§ Task item: For the data that follows, give the number of lines in which "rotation" appears. Add nothing to it.

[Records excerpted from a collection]
* * * * * * *
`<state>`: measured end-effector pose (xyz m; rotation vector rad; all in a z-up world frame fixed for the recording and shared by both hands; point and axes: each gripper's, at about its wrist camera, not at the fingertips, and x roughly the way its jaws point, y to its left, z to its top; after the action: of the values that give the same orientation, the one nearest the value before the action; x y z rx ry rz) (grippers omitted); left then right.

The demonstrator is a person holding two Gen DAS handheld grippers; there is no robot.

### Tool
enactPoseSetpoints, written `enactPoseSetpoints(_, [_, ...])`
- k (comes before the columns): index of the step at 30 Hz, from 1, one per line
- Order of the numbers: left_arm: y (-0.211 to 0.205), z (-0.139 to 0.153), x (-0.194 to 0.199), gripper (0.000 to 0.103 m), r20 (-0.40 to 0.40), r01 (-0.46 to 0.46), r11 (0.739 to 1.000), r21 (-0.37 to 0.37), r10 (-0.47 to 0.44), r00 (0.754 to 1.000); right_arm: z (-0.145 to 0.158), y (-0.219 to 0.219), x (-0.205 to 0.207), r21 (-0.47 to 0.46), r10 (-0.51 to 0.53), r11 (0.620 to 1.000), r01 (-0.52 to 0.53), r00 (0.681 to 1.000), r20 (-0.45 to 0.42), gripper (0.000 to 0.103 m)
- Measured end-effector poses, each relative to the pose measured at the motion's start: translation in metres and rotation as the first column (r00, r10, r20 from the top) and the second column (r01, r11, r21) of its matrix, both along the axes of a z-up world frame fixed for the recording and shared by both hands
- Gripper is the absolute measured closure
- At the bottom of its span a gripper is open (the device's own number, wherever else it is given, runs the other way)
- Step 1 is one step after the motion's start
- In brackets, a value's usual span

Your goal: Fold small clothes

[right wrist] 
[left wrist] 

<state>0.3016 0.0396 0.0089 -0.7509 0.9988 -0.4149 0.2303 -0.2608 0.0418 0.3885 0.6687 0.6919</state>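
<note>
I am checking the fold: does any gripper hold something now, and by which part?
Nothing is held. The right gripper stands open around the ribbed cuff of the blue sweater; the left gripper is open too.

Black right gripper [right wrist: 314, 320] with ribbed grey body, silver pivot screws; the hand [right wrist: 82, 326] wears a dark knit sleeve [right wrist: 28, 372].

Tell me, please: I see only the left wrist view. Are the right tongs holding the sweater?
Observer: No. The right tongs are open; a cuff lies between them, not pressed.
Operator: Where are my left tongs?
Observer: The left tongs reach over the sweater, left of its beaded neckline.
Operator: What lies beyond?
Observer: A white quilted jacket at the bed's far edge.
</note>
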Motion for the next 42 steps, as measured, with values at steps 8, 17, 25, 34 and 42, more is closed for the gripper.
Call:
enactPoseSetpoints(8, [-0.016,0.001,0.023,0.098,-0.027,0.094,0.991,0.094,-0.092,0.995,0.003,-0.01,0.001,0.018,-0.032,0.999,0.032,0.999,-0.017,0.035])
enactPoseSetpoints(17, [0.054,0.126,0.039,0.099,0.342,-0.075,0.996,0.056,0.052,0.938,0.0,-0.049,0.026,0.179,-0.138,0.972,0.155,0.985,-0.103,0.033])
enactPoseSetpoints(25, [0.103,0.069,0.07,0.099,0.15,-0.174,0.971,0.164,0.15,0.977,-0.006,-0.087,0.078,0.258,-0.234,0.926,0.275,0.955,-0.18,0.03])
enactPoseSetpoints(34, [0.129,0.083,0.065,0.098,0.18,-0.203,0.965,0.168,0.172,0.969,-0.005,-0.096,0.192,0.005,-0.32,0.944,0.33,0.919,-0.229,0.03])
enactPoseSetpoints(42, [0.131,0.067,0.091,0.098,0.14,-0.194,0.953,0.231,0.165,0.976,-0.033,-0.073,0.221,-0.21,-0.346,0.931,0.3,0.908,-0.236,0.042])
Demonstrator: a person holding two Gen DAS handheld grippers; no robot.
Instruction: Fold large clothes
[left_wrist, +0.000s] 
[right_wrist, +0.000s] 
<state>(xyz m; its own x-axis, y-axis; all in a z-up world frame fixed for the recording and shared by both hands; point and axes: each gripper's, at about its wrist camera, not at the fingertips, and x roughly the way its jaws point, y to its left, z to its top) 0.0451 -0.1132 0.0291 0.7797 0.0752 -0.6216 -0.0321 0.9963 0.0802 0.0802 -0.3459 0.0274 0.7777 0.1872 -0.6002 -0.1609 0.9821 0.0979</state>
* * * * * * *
§ Answer to the exercise: 2